Pianist Sohn Min-soo (MOC Production)
Beethoven’s 32 piano sonatas are deemed to provide a profound insight into the music and life of the iconic German composer.
Pianist Sohn Min-soo thinks he came to understand the great mind more than ever before by recording the complete cycle of 32 sonatas. The album will be released Sept. 11 under the Sony Classical label.
“Though the recording took 2 1/2 years, Beethoven is a lifelong journey for me. This album does not mean the end of my exploration of Beethoven. I am waiting for more,” Sohn told The Korea Herald on Tuesday during an interview at the Seoul Arts Center in southern Seoul.
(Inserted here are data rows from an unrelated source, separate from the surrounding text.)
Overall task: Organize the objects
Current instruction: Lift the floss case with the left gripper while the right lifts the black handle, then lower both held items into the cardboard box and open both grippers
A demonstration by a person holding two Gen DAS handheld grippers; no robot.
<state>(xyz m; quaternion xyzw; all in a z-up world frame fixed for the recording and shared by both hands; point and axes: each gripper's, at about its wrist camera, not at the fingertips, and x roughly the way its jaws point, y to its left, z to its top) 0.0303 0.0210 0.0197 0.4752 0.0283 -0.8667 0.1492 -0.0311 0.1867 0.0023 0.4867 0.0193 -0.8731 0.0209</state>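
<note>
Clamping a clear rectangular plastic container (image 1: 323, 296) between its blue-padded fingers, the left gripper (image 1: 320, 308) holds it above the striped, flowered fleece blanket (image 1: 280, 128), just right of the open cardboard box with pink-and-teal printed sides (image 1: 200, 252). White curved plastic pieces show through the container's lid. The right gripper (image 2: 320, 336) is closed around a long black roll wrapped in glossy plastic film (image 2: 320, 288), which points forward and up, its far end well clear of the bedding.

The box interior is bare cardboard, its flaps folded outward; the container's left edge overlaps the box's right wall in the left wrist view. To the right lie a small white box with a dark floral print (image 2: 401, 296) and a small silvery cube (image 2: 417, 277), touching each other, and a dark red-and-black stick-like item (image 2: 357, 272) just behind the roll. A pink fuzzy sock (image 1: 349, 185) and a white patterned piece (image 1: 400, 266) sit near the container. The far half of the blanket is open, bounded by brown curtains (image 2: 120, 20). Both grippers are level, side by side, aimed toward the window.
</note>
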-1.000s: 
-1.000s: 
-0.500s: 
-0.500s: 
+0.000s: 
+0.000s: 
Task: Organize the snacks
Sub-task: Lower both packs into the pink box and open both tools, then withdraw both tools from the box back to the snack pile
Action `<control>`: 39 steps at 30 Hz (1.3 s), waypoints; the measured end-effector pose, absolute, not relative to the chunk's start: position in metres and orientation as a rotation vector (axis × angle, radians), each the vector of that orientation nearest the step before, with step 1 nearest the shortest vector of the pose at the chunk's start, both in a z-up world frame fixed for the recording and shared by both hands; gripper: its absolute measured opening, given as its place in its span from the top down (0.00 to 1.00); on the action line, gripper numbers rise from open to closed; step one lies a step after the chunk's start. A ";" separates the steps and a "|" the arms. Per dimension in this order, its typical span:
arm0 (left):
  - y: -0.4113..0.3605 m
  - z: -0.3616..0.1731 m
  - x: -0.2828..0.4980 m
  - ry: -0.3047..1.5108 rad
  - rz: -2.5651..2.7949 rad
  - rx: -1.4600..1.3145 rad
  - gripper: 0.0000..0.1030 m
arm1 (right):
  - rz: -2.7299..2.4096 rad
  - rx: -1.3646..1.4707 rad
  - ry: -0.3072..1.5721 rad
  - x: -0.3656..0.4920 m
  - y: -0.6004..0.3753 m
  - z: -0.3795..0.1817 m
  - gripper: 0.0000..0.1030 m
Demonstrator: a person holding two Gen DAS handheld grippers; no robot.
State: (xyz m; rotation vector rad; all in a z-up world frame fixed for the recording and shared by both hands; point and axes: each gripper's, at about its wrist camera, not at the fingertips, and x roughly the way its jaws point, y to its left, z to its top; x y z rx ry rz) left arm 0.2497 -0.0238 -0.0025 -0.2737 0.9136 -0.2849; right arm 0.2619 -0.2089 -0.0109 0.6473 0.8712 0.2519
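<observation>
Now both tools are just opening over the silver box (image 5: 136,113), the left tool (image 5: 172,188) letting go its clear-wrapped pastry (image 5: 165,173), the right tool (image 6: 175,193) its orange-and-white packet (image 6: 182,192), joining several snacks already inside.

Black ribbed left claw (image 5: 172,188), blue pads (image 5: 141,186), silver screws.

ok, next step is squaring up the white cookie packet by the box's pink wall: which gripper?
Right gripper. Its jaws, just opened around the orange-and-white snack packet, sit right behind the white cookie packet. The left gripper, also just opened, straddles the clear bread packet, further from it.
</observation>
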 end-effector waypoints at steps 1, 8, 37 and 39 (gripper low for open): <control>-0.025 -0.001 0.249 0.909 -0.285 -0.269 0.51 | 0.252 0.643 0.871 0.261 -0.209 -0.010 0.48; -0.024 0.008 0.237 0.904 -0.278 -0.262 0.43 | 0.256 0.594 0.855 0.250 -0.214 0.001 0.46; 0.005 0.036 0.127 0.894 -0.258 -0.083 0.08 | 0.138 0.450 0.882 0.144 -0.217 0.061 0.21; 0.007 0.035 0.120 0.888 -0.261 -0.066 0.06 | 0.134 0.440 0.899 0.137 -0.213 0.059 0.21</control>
Sohn, the winner of the 2006 Honens International Piano Competition, is a concert pianist and a teacher whose 2011 recording of Bach’s Goldberg Variations is critically acclaimed. He has taught at Michigan State University and is currently a professor at the Korea National University of Arts.
Sohn’s new album “Beethoven Complete Piano Sonatas” (MOC Production)
The recording of Beethoven’s 32 sonatas is a project that has been undertaken by the great pianists of our time from Daniel Barenboim and Rudolf Buchbinder to Igor Levit, Andras Schiff and Paik Kun-woo.
“For any pianist, this is a huge challenge. So many great musicians have already released amazing recordings. Without a certain amount of conviction or assurance, it would have been impossible to pursue this project,” the pianist said.
“What pushed me forward was the essence of music, which leads the purest minds in search of answers. Just as the sun rises and sets differently every single day, music is a living organism that continues to change. This recording is my interpretation at this time.”
Of the 32 sonatas, Sohn has special affection for the late piano sonatas -- the last five, composed during Beethoven’s late period.
“The late piano sonatas are from a period of transcendence. The works remind us of all the emotions of a human, from despair and sadness to courage, hope, comfort and joy, making us realize the power of music,” Sohn said.
“Sonata No. 31 is a confession to God from a human in despair. Through the second movement of Sonata No. 32, I picture Beethoven questioning God about how humans should live. Beethoven brings these stories to music. I cannot help being mesmerized by him,” he said.
Sohn will take the stage at the Lotte Concert Hall on Dec. 21, presenting Beethoven Piano Sonata Nos. 30 to 32. His recitals in other cities -- Tongyeong, South Gyeongsang Province, Daegu and Gwangju -- have been pushed back to December to comply with the government’s social distancing guidelines to prevent the spread of COVID-19.